PROBLEM DETAILS
If a line comes after the one containing "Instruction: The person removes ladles", leave it out; copy every line before it, and that line too, exactly as written, starting from the first line of the entries.

DATA SECTION
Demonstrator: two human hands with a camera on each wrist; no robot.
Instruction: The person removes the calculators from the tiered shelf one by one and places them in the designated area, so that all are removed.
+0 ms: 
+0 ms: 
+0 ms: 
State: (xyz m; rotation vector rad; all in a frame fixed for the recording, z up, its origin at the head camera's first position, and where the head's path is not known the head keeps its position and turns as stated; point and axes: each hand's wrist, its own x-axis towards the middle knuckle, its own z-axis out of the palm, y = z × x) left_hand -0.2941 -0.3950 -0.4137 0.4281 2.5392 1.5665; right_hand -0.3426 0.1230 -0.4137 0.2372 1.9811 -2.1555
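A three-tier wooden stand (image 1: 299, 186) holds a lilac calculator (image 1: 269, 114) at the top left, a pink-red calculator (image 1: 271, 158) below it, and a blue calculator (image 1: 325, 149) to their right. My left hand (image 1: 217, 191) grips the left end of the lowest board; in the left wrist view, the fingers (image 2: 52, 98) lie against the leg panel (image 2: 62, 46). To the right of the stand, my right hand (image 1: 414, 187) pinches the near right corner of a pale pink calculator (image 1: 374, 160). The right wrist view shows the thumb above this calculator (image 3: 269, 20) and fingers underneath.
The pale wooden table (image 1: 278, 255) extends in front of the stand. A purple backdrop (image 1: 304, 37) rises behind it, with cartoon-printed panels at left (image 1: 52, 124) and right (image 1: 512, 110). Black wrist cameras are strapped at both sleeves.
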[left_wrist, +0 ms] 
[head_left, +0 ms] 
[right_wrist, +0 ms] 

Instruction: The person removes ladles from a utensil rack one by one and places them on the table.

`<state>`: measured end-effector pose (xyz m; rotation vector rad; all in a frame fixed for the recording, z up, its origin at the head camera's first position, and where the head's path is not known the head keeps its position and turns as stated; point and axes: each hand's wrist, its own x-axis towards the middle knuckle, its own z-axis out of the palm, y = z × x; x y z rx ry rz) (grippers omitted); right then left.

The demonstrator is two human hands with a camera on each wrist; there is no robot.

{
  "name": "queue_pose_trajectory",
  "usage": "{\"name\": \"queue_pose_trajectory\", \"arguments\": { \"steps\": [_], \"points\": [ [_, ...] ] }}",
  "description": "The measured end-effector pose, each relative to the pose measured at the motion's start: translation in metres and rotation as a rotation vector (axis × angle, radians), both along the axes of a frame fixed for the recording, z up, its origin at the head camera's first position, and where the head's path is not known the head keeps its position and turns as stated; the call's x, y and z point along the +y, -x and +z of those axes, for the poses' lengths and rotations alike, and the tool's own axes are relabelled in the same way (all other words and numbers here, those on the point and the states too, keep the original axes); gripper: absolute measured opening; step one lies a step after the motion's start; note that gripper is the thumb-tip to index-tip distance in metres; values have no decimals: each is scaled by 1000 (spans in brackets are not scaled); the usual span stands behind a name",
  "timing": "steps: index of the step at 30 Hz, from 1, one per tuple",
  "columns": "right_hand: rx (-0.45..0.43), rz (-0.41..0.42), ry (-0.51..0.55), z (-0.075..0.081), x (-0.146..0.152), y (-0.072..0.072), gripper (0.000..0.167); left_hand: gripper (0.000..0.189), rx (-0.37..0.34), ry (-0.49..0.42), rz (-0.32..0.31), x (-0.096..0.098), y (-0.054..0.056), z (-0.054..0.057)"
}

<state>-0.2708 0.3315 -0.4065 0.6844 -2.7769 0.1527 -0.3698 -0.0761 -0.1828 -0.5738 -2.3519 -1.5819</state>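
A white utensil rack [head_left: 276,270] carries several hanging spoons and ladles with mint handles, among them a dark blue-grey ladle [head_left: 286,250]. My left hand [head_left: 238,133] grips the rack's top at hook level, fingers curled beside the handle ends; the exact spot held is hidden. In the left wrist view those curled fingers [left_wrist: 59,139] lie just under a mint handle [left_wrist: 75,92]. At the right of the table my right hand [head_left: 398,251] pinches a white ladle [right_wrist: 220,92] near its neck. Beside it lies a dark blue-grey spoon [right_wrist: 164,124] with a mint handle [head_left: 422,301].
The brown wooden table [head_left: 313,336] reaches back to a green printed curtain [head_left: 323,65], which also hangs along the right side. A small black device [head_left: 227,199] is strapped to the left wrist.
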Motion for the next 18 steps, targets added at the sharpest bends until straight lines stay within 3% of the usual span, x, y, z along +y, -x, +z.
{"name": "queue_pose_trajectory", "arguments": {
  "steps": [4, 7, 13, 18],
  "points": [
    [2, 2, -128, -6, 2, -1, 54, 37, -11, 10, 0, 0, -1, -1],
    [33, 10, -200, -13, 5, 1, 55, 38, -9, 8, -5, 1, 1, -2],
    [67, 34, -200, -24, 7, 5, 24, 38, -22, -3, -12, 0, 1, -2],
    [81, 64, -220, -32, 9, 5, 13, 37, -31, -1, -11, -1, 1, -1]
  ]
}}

EXERCISE ANSWER
Demonstrator: two human hands with a camera on each wrist; no robot.
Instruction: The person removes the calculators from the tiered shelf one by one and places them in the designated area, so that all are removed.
+0 ms: 
+0 ms: 
+0 ms: 
State: (xyz m; rotation vector rad; all in a frame fixed for the recording, z up, its origin at the head camera's first position, and where the head's path is not known the head keeps its position and turns as stated; point and axes: each hand's wrist, its own x-axis towards the middle knuckle, its own z-axis out of the palm, y = z × x) left_hand -0.2941 -0.3950 -0.4137 0.4281 2.5392 1.5665; right_hand -0.3426 0.1230 -0.4137 0.2372 1.9811 -2.1555
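A three-tier wooden stand (image 1: 299, 186) holds a lilac calculator (image 1: 269, 114) at the top left, a pink-red calculator (image 1: 271, 158) below it, and a blue calculator (image 1: 325, 149) to their right. My left hand (image 1: 217, 191) grips the left end of the lowest board; in the left wrist view, the fingers (image 2: 52, 98) lie against the leg panel (image 2: 62, 46). To the right of the stand, my right hand (image 1: 414, 187) pinches the near right corner of a pale pink calculator (image 1: 374, 160). The right wrist view shows the thumb above this calculator (image 3: 269, 20) and fingers underneath.
The pale wooden table (image 1: 278, 255) extends in front of the stand. A purple backdrop (image 1: 304, 37) rises behind it, with cartoon-printed panels at left (image 1: 52, 124) and right (image 1: 512, 110). Black wrist cameras are strapped at both sleeves.
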[left_wrist, +0 ms] 
[head_left, +0 ms] 
[right_wrist, +0 ms] 

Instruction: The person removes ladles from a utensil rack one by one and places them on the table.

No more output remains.